Campbell says she is pushing for a camera ban not because she objects to a program that has cost her household, but because she’s doing her best to represent her constituents. She says they want the cameras gone. Several of them called the Herald/Times this week to complain about the cameras after a story about her husband’s violations was published.
Louis Toussaint was one of them. He said he wanted to draw attention to the public unrest swirling about red-light cameras in Miami.
“I heard a lot of people complaining about the cameras,” said the 75 year old. “There’s a general protest.”
When asked who was complaining, Toussaint hesitated.
“I don’t know, not everybody.”
Well, who exactly?
“I cannot say,” he said. “I speak for myself.”
It turned out, Toussaint acknowledged, that he had called on behalf of Campbell.
But Campbell said she wasn’t having people make phone calls.
“Lies. I haven’t told anyone to call,” Campbell said. “I’m too busy.”
Campbell did enlist the support of another lawmaker, Rep. Carlos Trujillo, R-Miami. Unlike Campbell, no cars were registered at Trujillo’s address that had racked up red-light camera violations.
Trujillo said he has been a long-time opponent of red-light cameras, having sponsored a similar bill to ban them in 2010. He said he does not think red-light cameras make intersections safer.

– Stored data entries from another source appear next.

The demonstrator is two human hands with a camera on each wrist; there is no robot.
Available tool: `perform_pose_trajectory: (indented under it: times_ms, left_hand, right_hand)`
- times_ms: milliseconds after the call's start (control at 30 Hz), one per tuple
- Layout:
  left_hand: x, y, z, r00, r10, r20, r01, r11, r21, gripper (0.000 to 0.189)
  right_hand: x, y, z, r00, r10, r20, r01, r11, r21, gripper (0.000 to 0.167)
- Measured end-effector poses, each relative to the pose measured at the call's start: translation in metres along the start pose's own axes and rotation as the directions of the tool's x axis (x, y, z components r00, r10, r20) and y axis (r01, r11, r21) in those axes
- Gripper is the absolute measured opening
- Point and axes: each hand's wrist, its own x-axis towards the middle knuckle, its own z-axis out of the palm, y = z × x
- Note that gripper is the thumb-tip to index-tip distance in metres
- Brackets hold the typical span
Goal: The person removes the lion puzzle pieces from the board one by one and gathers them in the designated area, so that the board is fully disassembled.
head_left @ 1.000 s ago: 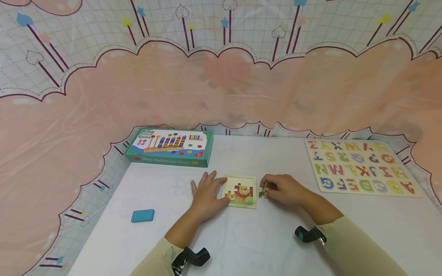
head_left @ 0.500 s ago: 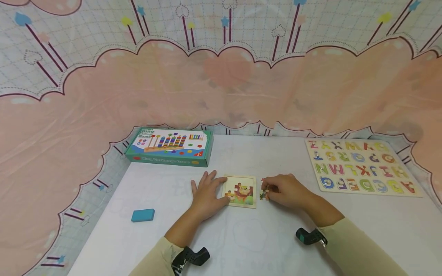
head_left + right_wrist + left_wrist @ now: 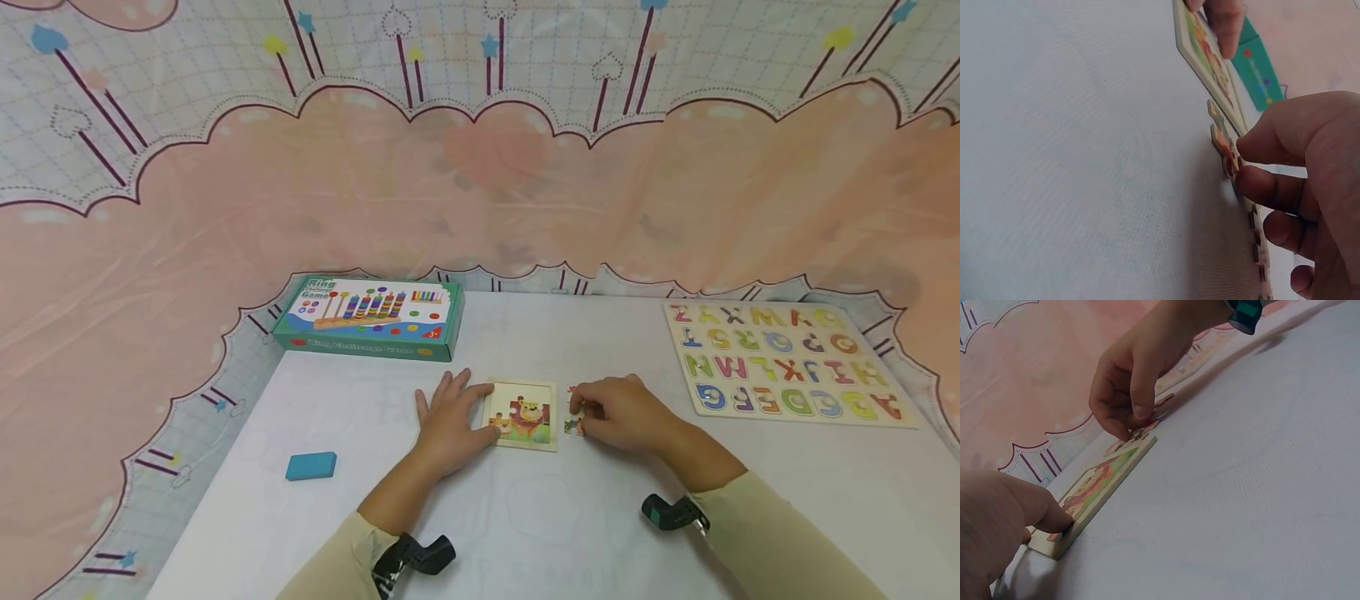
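My left hand (image 3: 452, 423) rests at the left side of a small wooden jigsaw tray (image 3: 553, 417), fingers spread, thumb and index finger touching its near and far left parts. Bear-picture pieces (image 3: 529, 421) fill part of the tray; its back left shows bare wood. Just right of the tray, my right hand (image 3: 626, 412) pinches a jigsaw piece (image 3: 1224, 147) between thumb and index finger, low at the table. The hand covers much of that piece (image 3: 573, 425) in the head view. Its other fingers are curled in the right wrist view.
A green ring game box (image 3: 367, 321) lies at the back left. A blue block (image 3: 311, 467) is on the left of the white table (image 3: 540, 517). An alphabet board (image 3: 802, 400) with colourful letters lies at the back right, beyond my right hand.
My right hand has shifted slightly, and the piece under it shows at a different angle than one second ago. The left hand and tray have stayed in place.
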Motion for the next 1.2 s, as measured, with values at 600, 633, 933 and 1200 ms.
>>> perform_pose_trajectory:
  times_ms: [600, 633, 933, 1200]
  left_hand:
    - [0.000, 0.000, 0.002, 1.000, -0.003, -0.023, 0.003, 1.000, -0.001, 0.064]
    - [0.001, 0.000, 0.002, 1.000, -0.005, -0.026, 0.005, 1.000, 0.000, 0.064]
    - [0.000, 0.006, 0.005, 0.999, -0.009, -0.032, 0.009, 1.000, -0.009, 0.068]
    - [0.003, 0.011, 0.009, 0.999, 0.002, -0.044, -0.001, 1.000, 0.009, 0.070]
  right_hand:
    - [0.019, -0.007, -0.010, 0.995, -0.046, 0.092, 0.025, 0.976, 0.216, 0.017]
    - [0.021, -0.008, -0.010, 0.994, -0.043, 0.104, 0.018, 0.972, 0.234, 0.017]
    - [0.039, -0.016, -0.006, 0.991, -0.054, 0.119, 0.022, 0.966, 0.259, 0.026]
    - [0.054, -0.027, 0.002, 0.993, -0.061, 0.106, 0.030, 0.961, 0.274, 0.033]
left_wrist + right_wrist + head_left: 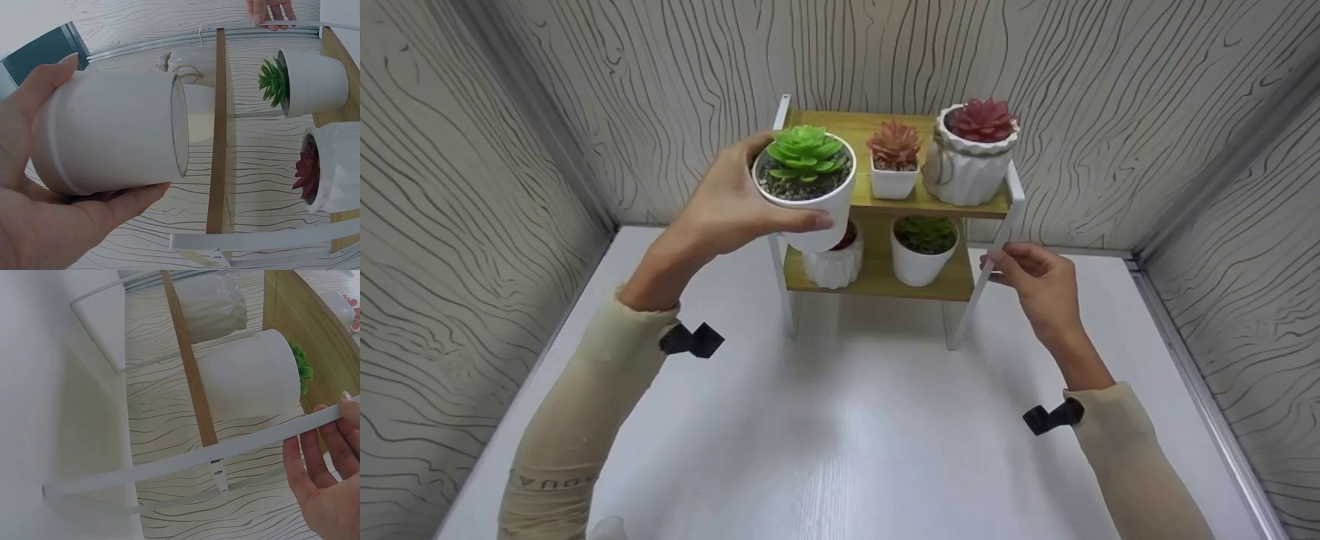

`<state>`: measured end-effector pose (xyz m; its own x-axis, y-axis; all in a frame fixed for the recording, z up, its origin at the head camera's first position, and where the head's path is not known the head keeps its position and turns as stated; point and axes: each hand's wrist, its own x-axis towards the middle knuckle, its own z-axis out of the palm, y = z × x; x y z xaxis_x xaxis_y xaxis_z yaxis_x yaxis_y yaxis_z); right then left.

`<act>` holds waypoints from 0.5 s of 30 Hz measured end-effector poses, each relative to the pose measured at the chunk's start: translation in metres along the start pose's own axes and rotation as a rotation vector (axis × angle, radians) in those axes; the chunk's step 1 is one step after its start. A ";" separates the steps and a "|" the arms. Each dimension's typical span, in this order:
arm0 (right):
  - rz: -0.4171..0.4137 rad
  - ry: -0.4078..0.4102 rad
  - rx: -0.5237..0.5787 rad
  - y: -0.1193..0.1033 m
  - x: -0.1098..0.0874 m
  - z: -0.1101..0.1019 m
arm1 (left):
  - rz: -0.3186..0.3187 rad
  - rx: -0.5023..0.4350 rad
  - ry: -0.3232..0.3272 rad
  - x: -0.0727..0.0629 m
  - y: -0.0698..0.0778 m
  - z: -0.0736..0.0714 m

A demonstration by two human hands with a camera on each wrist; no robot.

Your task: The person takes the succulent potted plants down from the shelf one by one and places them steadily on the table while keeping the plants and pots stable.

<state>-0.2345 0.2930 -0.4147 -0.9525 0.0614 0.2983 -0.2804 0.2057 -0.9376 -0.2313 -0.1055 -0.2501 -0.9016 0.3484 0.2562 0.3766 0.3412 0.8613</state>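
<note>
My left hand (727,202) grips a round white pot (829,214) with a bright green succulent (805,154) and pebbles in it. The left wrist view shows the pot's base held a little above the upper wooden board (220,135), apart from it. At the right side of the two-tier plant stand, my right hand (1044,289) holds the white metal post (253,441) between thumb and fingers. On the upper board stand a small square pot with an orange succulent (894,146) and a ribbed white pot (971,172) with a red succulent and twine.
On the lower board (877,287) stand a white pot with a green succulent (924,255) and a ribbed pot (834,266) with a red one, partly hidden by the held pot. The stand rests on a white table (840,420), with wood-grain patterned walls (697,82) around it.
</note>
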 end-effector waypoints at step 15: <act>0.008 -0.001 0.021 0.000 0.000 0.000 | 0.022 -0.030 0.013 -0.017 -0.015 0.005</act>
<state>-0.2348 0.2929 -0.4143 -0.9548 0.0618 0.2907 -0.2753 0.1849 -0.9434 -0.2201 -0.1121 -0.2692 -0.8961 0.3443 0.2802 0.3895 0.3072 0.8682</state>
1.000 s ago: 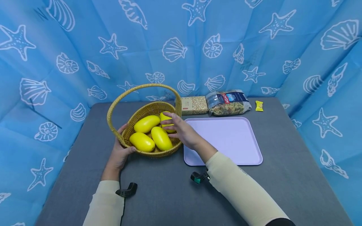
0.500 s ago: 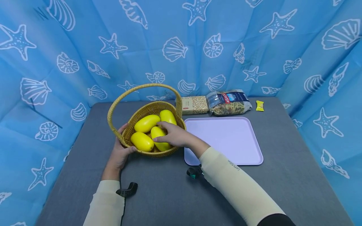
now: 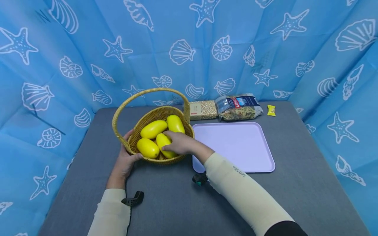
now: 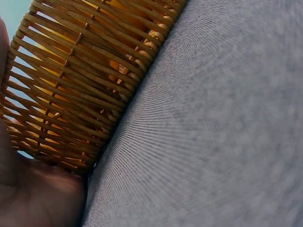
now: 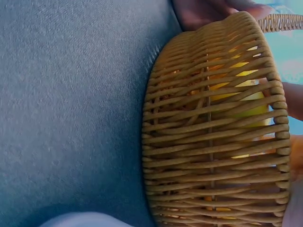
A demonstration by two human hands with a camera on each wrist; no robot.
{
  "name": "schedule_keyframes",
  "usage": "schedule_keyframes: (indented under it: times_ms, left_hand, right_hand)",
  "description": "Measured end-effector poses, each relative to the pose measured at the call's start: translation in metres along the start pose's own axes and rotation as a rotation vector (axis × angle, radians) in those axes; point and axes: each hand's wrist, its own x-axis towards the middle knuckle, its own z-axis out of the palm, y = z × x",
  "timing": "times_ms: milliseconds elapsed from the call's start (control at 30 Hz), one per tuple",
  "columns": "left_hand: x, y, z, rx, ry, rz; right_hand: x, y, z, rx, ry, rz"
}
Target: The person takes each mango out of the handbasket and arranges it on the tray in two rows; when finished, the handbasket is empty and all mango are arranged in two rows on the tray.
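A woven wicker basket (image 3: 160,112) with a tall arched handle stands at the left of the table. In it lie several smooth yellow mangoes (image 3: 153,129). My left hand (image 3: 125,161) grips the basket's left side, thumb over the front rim. Reaching in from the right, my right hand (image 3: 182,144) holds the front-right mango (image 3: 163,141) between thumb and fingers. The left wrist view shows the basket wall (image 4: 71,80) against the left palm (image 4: 42,196). In the right wrist view the wall (image 5: 218,137) partly hides the mango and right hand (image 5: 296,158).
A lilac tray (image 3: 233,147) lies right of the basket. Behind it are a block-shaped pack of pale grains (image 3: 206,109), a bag of pasta (image 3: 240,107) and a small yellow wrapped sweet (image 3: 271,110). A blue shell-print curtain (image 3: 203,65) surrounds the grey table (image 3: 165,196).
My right hand has come down from above the basket's right side onto the front-right mango and taken hold of it. The left hand has stayed on the basket.
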Motion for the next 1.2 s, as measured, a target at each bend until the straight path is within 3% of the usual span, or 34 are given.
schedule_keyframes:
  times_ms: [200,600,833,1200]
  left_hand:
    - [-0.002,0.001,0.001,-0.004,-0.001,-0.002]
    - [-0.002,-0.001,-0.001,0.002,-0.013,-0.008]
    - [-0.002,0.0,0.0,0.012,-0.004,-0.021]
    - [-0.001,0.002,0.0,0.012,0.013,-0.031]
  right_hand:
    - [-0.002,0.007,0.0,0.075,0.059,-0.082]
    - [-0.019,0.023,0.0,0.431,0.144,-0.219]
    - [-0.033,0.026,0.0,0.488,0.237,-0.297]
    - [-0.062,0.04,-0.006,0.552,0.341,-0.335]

So far, there is no similar bill in the Senate.
Not all lawmakers share Campbell’s beliefs.
Campbell told the House Economic Affairs Committee that she believed the cameras are placed in low-income areas and have become an extra burden on the poor and elderly. Campbell said evidence showing the cameras make streets safer is questionable and that the cameras are popular only because they make money for the state and local governments.
Rep. Ed Hooper, R-Clearwater, asked her whether she had any evidence that the cameras were placed in low-income areas. Campbell explained that she has received many email complaints about the cameras, and that many people she met on the campaign trail criticized them.
Hooper stopped her and said that was only anecdotal evidence.
“I asked if you had any actual evidence, but it’s obvious you don’t,” said Hooper, who later voted against the bill.
Campbell and opponents argue that the cameras have one primary purpose: to make money.
Of the $158 collected from every citation, the state takes $83. The remaining $75 is split between the city and the camera vendor. If a ticket is unpaid after 30 days, the fine can increase by $110.
According to the Florida Department of Revenue, cities and counties collected $46.1 million while the state collected $51 million the last year. Miami’s red-light cameras produced more than $9 million in fines, the most in the state.
The claim that cameras make dangerous intersections safer is still up for debate.
A report last year of accidents compiled by the state from data provided by 73 Florida law enforcement agencies found that more than half of the agencies, 41, say accidents are less frequent at intersections using red-light camera technology.
Crashes were more frequent in 11 of the 73 jurisdictions while the rest saw no change or didn’t have enough information. Miami led the state in the number of violations, and reported a decline in the number of crashes.
Crashes at intersections with red-light cameras fell by almost a third during the year after Tampa officials installed the technology, police records show. Yet in St. Petersburg, city records show that rear-end wrecks at intersections with red-light cameras spiked 44 percent between November 2011 and October 2012. Also, the total number of crashes jumped 10 percent at intersections with cameras in the program’s first year.